What is expected
Which lines of the data below include the string "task"? Return each of them.

---- Records to use

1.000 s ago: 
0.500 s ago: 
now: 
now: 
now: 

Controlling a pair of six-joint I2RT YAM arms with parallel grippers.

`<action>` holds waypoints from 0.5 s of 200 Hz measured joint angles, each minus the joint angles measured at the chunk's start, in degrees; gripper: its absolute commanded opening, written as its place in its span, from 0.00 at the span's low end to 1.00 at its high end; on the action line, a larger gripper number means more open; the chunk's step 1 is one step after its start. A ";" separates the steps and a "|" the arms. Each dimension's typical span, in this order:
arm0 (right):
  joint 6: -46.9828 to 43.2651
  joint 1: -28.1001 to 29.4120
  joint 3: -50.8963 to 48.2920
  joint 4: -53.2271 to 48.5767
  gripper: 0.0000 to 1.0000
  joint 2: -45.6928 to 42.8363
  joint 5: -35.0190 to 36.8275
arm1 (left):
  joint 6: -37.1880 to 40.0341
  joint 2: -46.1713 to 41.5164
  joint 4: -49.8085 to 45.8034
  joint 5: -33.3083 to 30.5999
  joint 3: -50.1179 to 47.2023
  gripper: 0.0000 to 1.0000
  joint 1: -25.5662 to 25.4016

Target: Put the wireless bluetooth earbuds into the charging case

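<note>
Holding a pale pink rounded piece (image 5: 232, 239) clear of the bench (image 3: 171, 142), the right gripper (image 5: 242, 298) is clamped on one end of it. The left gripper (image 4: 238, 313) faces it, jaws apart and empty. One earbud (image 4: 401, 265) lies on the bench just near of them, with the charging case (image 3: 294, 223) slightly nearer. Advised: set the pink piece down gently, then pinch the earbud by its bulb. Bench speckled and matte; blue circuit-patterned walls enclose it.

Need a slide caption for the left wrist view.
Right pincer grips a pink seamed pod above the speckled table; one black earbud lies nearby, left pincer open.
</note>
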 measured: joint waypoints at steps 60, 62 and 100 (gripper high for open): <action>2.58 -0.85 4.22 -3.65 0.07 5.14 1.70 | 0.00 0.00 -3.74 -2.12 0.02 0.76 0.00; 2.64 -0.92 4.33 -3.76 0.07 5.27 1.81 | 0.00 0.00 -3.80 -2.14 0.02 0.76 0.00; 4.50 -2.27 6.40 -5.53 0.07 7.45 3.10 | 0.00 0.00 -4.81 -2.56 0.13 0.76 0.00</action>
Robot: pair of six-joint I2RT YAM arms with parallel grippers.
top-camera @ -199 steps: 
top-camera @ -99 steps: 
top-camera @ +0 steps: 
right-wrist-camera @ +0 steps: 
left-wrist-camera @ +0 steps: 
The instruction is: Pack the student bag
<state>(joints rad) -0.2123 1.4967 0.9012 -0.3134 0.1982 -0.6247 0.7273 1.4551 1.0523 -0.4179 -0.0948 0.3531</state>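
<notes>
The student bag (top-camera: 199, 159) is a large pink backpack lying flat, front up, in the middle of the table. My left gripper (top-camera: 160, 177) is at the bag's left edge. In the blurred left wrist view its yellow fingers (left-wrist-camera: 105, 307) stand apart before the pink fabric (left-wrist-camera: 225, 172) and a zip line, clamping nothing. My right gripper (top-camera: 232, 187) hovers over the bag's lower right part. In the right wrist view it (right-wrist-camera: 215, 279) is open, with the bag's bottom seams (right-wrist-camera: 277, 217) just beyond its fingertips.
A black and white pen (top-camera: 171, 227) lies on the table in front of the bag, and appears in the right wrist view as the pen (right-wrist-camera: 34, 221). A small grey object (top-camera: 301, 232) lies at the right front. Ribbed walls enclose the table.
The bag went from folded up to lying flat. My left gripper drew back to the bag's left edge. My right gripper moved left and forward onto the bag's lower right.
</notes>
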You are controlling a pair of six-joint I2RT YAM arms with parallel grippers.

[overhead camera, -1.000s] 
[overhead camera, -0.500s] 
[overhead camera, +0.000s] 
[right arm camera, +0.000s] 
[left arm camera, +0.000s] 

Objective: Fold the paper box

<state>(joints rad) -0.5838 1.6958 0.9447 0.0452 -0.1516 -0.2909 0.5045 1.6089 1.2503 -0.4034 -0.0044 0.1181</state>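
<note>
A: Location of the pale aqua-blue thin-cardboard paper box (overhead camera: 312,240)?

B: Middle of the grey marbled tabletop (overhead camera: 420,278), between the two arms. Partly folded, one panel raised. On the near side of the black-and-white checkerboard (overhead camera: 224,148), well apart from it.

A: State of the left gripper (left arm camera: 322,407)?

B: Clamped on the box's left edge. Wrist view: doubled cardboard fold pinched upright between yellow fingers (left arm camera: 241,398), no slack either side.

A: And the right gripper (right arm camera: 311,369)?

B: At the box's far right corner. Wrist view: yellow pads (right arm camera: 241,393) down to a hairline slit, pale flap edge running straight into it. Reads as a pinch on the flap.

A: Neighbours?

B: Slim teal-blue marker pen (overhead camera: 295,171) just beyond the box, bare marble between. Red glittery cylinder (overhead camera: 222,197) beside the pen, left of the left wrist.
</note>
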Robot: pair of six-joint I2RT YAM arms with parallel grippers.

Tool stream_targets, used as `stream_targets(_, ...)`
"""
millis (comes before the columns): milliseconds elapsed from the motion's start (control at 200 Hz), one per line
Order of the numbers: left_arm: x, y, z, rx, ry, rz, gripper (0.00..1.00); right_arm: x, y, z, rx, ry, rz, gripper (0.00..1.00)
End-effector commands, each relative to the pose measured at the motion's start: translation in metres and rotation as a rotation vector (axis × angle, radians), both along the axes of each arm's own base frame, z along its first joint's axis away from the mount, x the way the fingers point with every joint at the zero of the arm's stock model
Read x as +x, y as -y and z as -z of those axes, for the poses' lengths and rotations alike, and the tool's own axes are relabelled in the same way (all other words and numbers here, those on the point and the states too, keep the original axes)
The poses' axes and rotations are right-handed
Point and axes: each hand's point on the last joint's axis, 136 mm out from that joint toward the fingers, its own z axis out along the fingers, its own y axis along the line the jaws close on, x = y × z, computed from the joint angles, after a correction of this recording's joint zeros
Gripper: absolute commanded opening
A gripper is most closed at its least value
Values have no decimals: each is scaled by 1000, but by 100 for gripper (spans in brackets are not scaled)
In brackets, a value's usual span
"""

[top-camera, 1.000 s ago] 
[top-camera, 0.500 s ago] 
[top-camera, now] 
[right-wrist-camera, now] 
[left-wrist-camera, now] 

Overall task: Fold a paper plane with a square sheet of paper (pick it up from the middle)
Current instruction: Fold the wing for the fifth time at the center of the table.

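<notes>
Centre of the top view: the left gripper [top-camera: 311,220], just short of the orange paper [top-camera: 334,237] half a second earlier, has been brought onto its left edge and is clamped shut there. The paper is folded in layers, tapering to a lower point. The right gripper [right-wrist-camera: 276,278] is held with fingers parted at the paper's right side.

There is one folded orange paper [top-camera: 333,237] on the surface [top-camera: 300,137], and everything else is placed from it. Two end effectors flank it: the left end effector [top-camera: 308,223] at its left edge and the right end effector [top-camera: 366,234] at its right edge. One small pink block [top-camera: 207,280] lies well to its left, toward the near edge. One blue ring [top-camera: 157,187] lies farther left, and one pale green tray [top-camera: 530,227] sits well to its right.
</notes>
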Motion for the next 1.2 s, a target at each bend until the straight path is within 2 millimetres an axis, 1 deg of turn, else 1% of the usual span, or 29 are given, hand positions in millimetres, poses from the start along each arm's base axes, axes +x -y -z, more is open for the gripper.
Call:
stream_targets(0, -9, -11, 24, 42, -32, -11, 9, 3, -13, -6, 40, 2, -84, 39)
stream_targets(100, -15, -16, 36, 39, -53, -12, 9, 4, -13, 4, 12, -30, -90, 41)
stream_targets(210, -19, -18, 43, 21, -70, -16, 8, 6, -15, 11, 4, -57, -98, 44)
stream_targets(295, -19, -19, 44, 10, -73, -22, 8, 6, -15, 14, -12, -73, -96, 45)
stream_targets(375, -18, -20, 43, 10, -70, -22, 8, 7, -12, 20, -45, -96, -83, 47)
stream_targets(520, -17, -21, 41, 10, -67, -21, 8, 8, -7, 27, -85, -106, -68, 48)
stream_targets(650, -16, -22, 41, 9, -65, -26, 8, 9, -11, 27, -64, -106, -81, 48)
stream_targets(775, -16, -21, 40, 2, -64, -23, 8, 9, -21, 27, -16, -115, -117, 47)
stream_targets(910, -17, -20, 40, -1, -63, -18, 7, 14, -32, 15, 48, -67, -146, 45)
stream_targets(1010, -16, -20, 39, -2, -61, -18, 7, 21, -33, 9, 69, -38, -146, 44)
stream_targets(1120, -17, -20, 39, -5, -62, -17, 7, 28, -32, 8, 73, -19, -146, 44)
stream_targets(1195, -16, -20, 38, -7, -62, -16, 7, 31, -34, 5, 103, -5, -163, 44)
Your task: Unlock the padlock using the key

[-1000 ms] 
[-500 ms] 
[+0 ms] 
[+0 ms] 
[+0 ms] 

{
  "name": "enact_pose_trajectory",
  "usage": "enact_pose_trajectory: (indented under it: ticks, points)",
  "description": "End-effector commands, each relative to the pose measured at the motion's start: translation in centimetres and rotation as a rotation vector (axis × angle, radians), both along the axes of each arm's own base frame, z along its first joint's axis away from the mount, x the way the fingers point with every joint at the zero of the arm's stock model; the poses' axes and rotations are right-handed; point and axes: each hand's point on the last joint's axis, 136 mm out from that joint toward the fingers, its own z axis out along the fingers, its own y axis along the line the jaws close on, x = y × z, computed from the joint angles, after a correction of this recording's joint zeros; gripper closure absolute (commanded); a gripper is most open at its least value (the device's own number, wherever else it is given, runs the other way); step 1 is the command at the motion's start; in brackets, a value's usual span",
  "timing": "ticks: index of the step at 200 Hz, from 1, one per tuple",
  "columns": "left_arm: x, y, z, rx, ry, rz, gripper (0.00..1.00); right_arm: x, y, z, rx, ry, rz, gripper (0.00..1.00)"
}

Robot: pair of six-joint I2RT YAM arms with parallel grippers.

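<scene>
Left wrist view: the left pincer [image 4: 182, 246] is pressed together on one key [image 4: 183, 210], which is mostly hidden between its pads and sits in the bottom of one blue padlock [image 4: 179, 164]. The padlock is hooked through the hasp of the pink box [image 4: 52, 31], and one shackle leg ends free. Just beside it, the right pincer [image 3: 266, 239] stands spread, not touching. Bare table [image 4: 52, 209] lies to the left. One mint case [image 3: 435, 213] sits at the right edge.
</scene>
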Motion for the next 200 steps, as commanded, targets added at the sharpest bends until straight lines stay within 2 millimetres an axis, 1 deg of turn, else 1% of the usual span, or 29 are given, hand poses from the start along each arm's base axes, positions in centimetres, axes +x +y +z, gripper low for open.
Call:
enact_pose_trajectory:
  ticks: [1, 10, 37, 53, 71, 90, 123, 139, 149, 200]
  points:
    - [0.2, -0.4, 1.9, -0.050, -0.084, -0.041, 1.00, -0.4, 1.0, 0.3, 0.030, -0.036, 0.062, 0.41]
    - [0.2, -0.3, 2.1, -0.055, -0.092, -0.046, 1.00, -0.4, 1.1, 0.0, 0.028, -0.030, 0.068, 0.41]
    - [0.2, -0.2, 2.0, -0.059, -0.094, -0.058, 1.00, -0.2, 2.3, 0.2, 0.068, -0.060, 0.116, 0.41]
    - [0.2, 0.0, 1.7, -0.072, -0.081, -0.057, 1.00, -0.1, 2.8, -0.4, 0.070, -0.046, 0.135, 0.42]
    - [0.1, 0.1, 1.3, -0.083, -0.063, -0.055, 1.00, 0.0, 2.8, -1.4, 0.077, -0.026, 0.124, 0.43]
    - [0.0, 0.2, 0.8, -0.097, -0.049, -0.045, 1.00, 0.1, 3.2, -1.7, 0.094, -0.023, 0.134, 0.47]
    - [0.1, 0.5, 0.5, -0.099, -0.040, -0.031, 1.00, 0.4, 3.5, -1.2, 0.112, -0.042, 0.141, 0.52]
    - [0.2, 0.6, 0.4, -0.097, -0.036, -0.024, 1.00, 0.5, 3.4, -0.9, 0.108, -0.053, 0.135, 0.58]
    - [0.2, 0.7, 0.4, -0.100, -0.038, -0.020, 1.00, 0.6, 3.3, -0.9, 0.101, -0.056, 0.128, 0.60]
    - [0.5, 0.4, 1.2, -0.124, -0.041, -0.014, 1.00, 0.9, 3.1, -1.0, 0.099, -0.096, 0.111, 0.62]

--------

Exercise output
Overall task: Fold a paper plane with a square sheet of paper (pick it up from the middle)
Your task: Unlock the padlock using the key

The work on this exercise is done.